Some might suggest that, today, we stand at just such a moment of decision – at least with regard to the futures of our children.
A November 2016 cover story in TIME magazine, “Teen Depression and Anxiety: Why the Kids Are Not Alright,” states, “Adolescents today have a reputation for being more fragile, less resilient and more overwhelmed than their parents were when they were growing up. Sometimes they’re called spoiled or coddled or helicoptered. But a closer look paints a far more heartbreaking portrait of why young people are suffering. Anxiety and depression in high school kids have been on the rise since 2012 after several years of stability. It’s a phenomenon that cuts across all demographics – suburban, urban and rural; those who are college bound and those who aren’t. Family financial stress can exacerbate these issues, and studies show that girls are more at risk than boys.”
Not surprisingly, that stress manifests itself in some pretty unhealthy ways.

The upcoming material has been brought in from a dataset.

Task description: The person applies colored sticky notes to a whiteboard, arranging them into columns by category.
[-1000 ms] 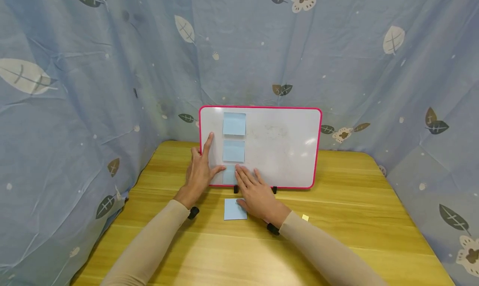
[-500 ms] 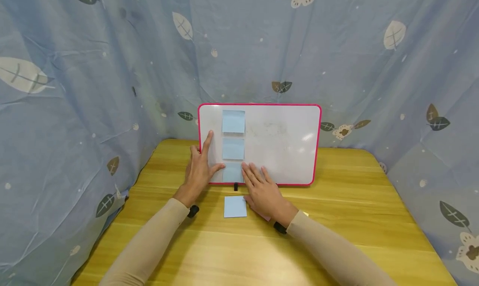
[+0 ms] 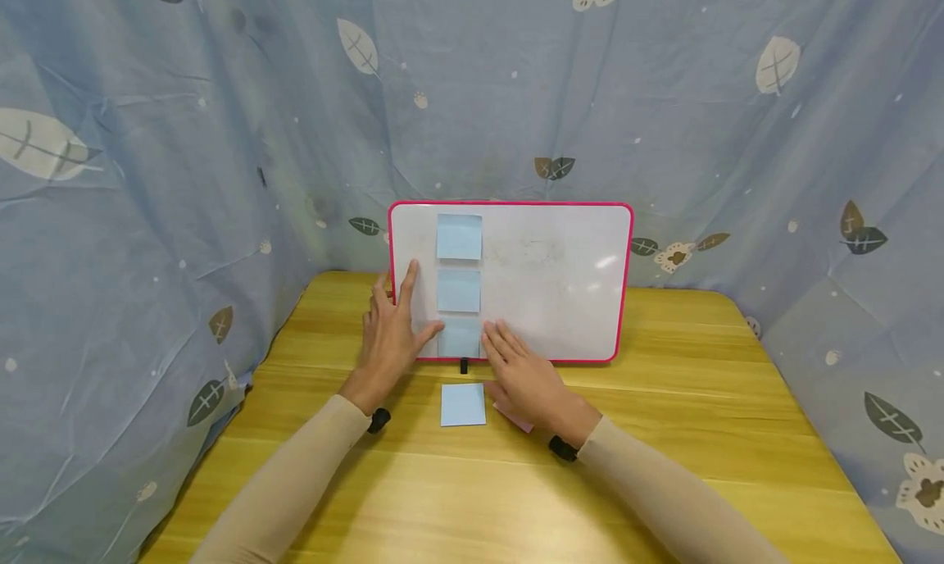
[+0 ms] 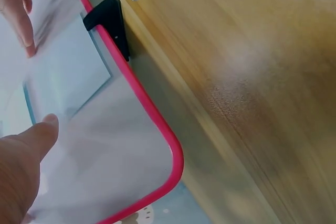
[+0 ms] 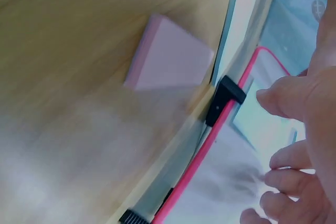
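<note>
A whiteboard (image 3: 553, 285) with a pink-red frame stands upright, with three light blue sticky notes in a column on its left part. My left hand (image 3: 387, 334) holds the board's left edge, index finger and thumb on the front face, the other fingers partly hidden past the edge. Its thumb tip is at the left side of the lowest sticky note (image 3: 458, 338). My right hand (image 3: 527, 379) has its fingers straight and close together, fingertips at that note's right side. Above it are the middle note (image 3: 458, 291) and the top note (image 3: 459, 237).
On the wooden table (image 3: 413, 498), a blue sticky note pad (image 3: 463, 405) lies in front of the board. A pink pad (image 5: 170, 56) is partly under my right hand in the head view. A black stand clip (image 5: 224, 98) supports the board's lower edge. Patterned blue curtains (image 3: 472, 121) surround the table.
My right hand has slid rightward across the lowest note to its right side, uncovering the note and the blue pad. My left hand stays at the board's left edge.
</note>
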Available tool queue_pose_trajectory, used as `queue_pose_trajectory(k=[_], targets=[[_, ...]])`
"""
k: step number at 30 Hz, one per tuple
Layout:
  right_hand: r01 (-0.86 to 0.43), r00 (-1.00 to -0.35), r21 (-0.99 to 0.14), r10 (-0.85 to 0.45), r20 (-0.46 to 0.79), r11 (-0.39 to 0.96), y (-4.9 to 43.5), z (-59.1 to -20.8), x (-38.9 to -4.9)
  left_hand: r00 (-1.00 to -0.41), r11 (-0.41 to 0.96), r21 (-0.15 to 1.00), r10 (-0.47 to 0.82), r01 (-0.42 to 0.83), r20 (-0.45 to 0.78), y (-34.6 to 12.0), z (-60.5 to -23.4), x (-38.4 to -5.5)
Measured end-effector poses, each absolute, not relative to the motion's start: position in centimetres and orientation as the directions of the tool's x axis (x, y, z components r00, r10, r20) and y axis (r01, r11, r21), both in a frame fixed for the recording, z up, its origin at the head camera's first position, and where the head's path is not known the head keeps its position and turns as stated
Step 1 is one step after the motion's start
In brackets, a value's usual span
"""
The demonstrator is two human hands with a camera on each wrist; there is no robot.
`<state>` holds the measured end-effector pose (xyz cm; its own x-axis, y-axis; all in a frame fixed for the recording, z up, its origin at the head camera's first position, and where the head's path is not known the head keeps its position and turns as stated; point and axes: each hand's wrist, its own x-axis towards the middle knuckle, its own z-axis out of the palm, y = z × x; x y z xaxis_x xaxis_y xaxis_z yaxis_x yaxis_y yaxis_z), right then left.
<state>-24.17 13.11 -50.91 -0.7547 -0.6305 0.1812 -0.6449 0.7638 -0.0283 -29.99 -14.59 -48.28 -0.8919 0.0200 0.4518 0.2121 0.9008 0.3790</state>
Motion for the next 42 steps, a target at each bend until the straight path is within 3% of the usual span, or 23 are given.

The TIME piece begins with the story of 20-year-old Faith-Ann Bishop, who started cutting in eighth grade. She reflected on the blood and the relief from anxiety, saying, “It makes the world very quiet for a few seconds ... For a while I didn’t want to stop, because it was my only coping mechanism. I hadn’t learned any other way.”
For his part, “Josh” – a high school sophomore who didn’t want his actual name revealed – told TIME, that his “parents began checking on him after the Sandy Hook shooting that killed 20 children and six adults. Despite their vigilance, he says, they’re largely unaware of the pain he’s been in. ‘They’re both heterosexual cis people, so they wouldn’t know that I’m bisexual. They wouldn’t know that I cut, that I use red wine, that I’ve attempted suicide,’ he says. ‘They think I’m a normal kid, but I’m not.’”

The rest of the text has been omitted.